By Alistar Bell
(Reuters) – Terry Anderson, a U.S. journalist held captive by Islamic militants for nearly seven years in Lebanon and who became a symbol of the plight of Western hostages during the country’s 1975-1990 civil war, died on Sunday at the age of 76 years, his former employer told the Associated Press.
Held in dimly lit cells by mostly Shiite Muslim groups in what was known as the hostage crisis, and shackled by the hands and feet and blindfolded much of the time, the former Marine later recalled that he “almost went mad ” and that only his Roman Catholic faith prevented him from taking his own life before being released in December 1991.
Anderson’s ordeal began in Beirut on the morning of March 16, 1985, after playing a game of tennis. A green Mercedes sedan with the rear window curtains up, three armed men jumped out and dragged Anderson, still dressed in shorts, into the car.
The pro-Iranian Islamic Jihad group claimed responsibility for the kidnapping, saying it was part of “continuing operations against the Americans.” The kidnappers have called for freedom for Shiite Muslims jailed in Kuwait over the attacks on the US and French embassies.
It was the beginning of a nightmare for Anderson that would last six years and nine months during which he was locked in cells beneath the rubble-strewn streets of Beirut and elsewhere, often poorly fed and sleeping on a thin, dirty mattress on a concrete floor. cement. .
During his captivity, both his father and brother would die of cancer and he would not see his daughter, born three months after his abduction, until she was six.
“What kept me going?” she asked aloud shortly after the release. “My teammates. I’ve been lucky enough to have people with me most of the time. My faith, stubbornness. Do what you have to. You wake up every day, gather energy from somewhere. You think you don’t have it and you get through the day and you do it day after day after day.”
Other hostages described Anderson as tough and active in captivity, learning French and Arabic and exercising regularly.
However, they also described banging their heads against a wall until they bled out of frustration at the beatings, isolation, false hopes and feelings of being neglected by the outside world.
“There’s a limit to how much we can hold out and some of us are getting very close to that limit,” Anderson said in a videotape released by his captors in December 1987.
Marcel Fontaine, a French diplomat released in May 1988 after three years of captivity, recalled the moment when cellmate Anderson thought freedom was near because he had been allowed to see the sun and eat a hamburger.
In April 1987 Anderson received a suit that his captors had made for him. “He wore it every day,” Fontaine said.
A week later, however, Anderson’s captors resumed their case, leaving him desperate and certain he had been forgotten, Fontaine said.
Dozens of journalist groups, governments and individuals over the years have called for Anderson’s release, and his birthday, October 27, has become an unofficial day of remembrance for hostages in the United States.
Anderson said he considered killing himself several times but rejected it. He relied heavily on his faith, which he said he had renewed six months before he was kidnapped.
“I must have read the Bible 50 times cover to cover,” he said. “It was a huge help to me.”
His sister, Peggy Say, who died in 2015, was his staunchest supporter during his imprisonment.
He worked tirelessly for his brother’s freedom. He visited Arab and European capitals, lobbied the Pope, the Archbishop of Canterbury and every available US official and politician.
Under pressure from the media and the families of the American hostages, the Reagan administration negotiated a secret and illegal deal in the mid-1980s to facilitate arms sales to Iran in exchange for the release of the American hostages. But the agreement, known as the Iran-Contra affair, failed to secure the freedom of any of the hostages.

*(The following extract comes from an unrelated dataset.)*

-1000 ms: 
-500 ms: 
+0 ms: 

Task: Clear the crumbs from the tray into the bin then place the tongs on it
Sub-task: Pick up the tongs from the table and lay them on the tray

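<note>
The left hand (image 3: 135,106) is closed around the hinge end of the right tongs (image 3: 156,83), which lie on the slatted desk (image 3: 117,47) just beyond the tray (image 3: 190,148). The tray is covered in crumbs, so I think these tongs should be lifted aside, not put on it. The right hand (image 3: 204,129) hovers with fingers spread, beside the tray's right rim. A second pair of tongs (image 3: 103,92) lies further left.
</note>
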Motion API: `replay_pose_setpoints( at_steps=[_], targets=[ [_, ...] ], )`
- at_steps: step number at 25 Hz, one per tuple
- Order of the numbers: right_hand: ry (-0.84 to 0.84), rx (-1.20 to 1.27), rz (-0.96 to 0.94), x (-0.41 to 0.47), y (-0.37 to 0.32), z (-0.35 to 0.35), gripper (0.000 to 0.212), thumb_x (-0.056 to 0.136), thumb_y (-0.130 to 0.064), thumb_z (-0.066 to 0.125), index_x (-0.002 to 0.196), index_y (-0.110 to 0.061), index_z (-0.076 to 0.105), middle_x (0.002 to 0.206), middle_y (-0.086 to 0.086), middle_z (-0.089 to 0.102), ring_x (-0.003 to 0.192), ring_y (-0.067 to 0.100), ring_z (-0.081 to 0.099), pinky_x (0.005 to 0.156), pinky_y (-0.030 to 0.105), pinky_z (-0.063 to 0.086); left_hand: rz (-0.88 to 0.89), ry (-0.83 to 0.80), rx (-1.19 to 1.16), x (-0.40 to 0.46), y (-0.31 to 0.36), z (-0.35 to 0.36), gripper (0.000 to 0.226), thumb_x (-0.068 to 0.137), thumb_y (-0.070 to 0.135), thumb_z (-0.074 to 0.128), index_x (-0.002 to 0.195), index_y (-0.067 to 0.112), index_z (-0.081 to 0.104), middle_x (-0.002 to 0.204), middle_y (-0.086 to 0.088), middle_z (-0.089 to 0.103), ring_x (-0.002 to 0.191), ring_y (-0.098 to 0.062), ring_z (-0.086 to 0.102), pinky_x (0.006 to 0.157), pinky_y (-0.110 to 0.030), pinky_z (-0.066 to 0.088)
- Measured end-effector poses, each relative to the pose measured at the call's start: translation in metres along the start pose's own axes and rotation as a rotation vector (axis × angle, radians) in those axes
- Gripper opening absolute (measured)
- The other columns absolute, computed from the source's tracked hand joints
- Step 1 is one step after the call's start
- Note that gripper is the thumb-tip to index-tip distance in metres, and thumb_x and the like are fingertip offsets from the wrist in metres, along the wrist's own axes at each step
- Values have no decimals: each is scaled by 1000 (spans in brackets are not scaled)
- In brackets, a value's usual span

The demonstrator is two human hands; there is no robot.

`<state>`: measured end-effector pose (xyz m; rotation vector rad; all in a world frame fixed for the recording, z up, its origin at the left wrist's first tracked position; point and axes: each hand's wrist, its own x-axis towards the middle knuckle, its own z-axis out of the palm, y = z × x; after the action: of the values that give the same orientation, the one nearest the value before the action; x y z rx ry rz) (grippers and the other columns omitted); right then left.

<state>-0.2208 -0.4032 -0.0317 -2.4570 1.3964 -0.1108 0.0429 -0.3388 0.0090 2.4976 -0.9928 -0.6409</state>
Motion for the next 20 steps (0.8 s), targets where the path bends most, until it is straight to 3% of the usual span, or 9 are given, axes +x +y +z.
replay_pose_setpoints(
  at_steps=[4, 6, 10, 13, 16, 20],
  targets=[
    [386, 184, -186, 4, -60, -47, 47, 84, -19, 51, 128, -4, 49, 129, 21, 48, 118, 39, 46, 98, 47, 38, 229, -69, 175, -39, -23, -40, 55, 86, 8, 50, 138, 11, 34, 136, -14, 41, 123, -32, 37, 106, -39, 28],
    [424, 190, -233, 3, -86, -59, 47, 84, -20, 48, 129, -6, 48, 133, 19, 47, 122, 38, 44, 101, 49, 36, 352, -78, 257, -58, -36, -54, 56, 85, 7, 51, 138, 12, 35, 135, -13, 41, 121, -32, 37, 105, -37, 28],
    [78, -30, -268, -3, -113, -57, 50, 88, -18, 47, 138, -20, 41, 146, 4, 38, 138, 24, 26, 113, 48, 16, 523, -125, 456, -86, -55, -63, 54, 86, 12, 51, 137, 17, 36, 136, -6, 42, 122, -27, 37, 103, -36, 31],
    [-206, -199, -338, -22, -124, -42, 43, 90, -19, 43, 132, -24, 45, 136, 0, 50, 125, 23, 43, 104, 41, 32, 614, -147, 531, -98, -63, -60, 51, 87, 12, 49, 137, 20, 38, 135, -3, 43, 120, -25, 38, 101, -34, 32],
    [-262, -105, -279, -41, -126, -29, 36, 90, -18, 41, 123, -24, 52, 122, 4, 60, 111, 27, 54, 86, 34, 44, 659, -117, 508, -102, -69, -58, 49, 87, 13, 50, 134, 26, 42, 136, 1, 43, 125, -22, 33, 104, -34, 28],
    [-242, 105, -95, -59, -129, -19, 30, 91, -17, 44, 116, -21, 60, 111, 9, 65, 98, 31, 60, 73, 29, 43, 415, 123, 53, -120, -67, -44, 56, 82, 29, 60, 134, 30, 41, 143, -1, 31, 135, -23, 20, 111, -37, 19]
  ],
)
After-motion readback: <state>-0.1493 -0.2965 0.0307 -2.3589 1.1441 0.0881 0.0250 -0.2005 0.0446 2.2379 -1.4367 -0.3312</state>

Born on October 27, 1947 in Lorain, Ohio, Anderson grew up in Batavia, New York. He graduated from Iowa State University and spent six years in the Marine Corps, primarily as a journalist.
He worked for the AP in Detroit, Louisville, New York, Tokyo, Johannesburg and then Beirut, where he first went to cover the 1982 Israeli invasion.
In that war-torn city, he fell in love with Lebanese woman Madeleine Bassil, who was his fiancée and pregnant with their daughter Sulome when he was kidnapped.
Anderson and the other hostages developed a communication system by touching the walls between their cells. Ever the journalist, Anderson passed on news from the outside world that he had gathered in captivity to Church of England envoy Terry Waite, who was held hostage in an adjoining room in September 1990 after years of solitary confinement.
“Then world news: the fall of the Berlin Wall, the end of communism in Eastern Europe, free elections in the Soviet Union, work towards a multiracial government in South Africa. All the incredible things that have happened since taken almost three years ago. He thought I was crazy,” Anderson wrote in his 1993 book “Den of Lions.”
After his release, Anderson taught journalism at Columbia University in New York, Ohio University, the University of Kentucky, and the University of Florida until his retirement in 2015.
Among the businesses he invested in were a horse ranch in Ohio and a restaurant. In 2004 he ran unsuccessfully for the Ohio state Senate as a Democrat and sued Iran in federal court for its abduction, winning a multimillion-dollar settlement in 2002.